TITLE:
The Right Not to Be Inferred: Profiling, Disinformation, and the Limits of the Right to Data Protection
AUTHORS:
Josué Sá Fama
KEYWORDS:
Data Protection, Algorithmic Inference Profiling, Informational Self-Determination, Democracy
JOURNAL NAME:
Beijing Law Review,
Vol.17 No.3,
July
2,
2026
ABSTRACT: Contemporary data protection regimes were designed to regulate the collection and processing of personal data, but increasingly fail to address epistemic and behavioral harms produced by algorithmic inferences.

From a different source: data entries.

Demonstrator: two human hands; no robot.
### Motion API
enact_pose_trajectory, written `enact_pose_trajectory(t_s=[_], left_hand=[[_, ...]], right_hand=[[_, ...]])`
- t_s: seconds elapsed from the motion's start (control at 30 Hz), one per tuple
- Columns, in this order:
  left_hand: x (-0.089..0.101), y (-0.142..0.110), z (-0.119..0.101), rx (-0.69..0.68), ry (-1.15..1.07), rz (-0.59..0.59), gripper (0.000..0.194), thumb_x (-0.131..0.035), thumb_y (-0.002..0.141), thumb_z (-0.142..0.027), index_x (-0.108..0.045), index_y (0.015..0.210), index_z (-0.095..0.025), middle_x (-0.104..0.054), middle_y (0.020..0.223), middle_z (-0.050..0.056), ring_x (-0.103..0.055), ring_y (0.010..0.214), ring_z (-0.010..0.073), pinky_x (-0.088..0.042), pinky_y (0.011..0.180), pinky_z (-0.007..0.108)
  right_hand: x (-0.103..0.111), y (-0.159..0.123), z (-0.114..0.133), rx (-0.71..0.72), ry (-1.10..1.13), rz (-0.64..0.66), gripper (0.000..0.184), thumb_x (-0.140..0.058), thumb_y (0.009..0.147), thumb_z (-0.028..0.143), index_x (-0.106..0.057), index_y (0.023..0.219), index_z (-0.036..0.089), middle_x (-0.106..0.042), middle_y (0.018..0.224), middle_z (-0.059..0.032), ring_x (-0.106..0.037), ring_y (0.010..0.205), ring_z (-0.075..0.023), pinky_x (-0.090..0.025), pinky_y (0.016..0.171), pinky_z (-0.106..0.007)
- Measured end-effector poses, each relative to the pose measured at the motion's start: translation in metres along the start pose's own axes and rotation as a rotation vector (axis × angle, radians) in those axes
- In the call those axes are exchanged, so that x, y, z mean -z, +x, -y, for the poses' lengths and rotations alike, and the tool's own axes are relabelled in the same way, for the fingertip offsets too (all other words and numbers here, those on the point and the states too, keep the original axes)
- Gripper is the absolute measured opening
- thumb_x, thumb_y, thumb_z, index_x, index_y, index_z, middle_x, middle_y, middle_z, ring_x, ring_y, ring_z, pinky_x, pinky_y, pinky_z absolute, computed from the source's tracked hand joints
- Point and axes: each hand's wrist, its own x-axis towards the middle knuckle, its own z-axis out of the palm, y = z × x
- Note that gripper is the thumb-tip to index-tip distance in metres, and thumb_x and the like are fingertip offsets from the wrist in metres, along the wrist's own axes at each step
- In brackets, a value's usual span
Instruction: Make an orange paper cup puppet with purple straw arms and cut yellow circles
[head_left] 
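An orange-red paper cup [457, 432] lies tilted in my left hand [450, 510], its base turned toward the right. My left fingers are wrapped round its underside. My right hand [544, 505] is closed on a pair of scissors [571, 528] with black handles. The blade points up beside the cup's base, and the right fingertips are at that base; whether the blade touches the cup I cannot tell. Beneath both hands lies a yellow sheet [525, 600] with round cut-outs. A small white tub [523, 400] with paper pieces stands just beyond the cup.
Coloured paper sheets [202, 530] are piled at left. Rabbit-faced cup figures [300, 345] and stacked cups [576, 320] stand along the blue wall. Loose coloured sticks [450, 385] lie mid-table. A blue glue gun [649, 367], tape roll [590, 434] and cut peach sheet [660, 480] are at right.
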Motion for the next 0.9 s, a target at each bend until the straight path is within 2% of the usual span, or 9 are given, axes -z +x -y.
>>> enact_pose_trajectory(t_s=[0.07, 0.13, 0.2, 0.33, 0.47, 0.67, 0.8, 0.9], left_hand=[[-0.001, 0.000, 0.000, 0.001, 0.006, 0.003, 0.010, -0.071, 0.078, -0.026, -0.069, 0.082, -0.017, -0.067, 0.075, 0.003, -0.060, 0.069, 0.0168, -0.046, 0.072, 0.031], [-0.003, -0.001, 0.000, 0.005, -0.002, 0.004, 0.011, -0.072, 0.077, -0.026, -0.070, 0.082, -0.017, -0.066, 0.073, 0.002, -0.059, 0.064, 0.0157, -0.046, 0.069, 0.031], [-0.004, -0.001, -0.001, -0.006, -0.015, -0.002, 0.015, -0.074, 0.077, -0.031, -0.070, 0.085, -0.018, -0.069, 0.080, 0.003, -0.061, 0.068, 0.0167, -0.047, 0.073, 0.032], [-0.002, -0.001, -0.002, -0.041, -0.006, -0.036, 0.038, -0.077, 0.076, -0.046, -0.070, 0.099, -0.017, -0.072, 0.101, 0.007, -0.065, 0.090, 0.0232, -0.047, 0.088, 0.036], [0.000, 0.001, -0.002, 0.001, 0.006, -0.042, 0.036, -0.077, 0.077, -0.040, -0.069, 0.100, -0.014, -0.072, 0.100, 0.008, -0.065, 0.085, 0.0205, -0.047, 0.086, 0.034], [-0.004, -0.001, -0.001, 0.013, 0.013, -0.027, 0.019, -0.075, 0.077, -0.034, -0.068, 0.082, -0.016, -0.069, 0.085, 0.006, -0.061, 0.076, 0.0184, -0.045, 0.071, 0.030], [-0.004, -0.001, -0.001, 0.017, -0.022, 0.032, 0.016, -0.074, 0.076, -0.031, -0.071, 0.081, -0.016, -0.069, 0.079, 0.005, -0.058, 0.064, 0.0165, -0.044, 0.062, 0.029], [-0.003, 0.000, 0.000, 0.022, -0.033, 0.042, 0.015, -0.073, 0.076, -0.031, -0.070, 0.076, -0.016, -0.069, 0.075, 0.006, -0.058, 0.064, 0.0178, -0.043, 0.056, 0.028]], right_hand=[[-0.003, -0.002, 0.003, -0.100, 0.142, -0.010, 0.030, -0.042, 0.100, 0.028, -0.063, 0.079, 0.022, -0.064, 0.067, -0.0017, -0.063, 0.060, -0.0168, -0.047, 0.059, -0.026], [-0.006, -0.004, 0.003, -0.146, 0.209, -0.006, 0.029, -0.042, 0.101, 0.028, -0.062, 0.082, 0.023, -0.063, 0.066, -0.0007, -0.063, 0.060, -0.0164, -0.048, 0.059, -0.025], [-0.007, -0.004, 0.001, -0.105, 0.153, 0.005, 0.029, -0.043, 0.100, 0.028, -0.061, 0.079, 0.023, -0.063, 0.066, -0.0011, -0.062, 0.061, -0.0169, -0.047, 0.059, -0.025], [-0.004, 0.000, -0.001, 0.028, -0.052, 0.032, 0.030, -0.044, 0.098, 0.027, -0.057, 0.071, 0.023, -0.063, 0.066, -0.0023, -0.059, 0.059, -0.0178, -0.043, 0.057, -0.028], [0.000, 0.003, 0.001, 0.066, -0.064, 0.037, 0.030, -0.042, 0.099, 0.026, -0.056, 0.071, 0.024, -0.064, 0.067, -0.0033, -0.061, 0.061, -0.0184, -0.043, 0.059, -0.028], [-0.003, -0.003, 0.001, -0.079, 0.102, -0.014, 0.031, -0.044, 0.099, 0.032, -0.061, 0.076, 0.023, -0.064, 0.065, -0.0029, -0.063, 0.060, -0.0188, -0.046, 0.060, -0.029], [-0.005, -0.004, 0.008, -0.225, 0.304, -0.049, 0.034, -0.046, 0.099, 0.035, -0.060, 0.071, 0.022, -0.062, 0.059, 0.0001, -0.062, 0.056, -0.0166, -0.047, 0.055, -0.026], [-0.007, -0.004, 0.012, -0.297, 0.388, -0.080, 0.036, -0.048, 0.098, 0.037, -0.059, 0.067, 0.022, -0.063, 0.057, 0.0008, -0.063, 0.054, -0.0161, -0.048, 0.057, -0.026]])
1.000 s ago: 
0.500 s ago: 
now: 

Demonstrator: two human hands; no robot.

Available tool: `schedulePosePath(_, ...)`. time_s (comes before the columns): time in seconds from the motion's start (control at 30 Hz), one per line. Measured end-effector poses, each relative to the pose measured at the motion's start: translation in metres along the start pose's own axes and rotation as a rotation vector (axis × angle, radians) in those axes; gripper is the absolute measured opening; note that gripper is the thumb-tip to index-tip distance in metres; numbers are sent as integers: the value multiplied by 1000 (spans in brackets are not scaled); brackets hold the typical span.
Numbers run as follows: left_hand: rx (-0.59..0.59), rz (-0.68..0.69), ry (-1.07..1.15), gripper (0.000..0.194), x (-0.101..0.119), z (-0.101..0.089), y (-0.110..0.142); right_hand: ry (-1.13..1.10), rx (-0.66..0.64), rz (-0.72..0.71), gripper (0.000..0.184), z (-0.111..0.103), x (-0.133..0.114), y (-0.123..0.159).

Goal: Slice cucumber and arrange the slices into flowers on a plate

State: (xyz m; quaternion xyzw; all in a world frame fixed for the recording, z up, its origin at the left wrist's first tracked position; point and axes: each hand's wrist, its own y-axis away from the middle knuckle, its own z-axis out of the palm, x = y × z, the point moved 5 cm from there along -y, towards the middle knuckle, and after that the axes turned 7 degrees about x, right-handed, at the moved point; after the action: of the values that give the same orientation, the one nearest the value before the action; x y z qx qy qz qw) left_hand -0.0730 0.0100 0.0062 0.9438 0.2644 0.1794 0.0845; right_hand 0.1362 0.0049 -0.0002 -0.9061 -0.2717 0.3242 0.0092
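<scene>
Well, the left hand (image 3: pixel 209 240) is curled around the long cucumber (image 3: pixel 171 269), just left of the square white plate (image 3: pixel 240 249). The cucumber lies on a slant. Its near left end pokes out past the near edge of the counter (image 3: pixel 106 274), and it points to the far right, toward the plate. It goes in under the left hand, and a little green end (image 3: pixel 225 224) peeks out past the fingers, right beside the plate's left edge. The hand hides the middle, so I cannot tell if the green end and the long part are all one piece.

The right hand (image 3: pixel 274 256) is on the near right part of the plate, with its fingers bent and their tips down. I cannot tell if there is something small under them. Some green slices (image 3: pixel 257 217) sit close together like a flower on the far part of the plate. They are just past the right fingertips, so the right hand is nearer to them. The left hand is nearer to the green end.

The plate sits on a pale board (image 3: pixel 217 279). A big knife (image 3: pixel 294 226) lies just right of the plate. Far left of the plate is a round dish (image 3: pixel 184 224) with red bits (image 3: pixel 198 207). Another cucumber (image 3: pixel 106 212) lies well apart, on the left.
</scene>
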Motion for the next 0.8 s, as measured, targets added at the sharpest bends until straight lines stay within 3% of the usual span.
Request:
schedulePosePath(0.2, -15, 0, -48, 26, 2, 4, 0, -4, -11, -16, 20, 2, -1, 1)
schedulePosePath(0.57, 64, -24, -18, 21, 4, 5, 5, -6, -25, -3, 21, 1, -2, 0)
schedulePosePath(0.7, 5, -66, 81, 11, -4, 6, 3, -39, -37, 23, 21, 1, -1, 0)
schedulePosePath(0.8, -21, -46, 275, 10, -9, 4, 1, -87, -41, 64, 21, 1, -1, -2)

This article argues that profiling and micro-targeting of misinformation exploit a structural gap in frameworks, which prioritize control over inputs (collected data) while leaving inferential outputs (inferred attributes, profiles, models, and predictions) relatively ungoverned. By articulating the political economy of surveillance capitalism, cognitive vulnerabilities, and a legal analysis of the GDPR, LGPD, and Digital Services Act (DSA), it demonstrates how algorithmic inference erodes informational self-determination and, consequently, democratic autonomy. Empirically, 1) the analysis of 856 GDPR fines indicates a predominance of organizational and technical violations centered on early stages of the data lifecycle, with less regulatory traction on profiling and inference harms (Saemann et al., 2022); 2) large-scale evidence shows that fake news spreads faster and reaches more people than true news (Vosoughi, Roy, & Aral, 2018); and 3) political advertising data map the global expansion of microtargeting (Votta, Kruschinski, & Hove, 2024). Finally, it is proposed that a normative limit to inference be recognized, formulated as the right not to be inferred (under specific conditions and categories) as a necessary evolution of data protection law in societies mediated by artificial intelligence.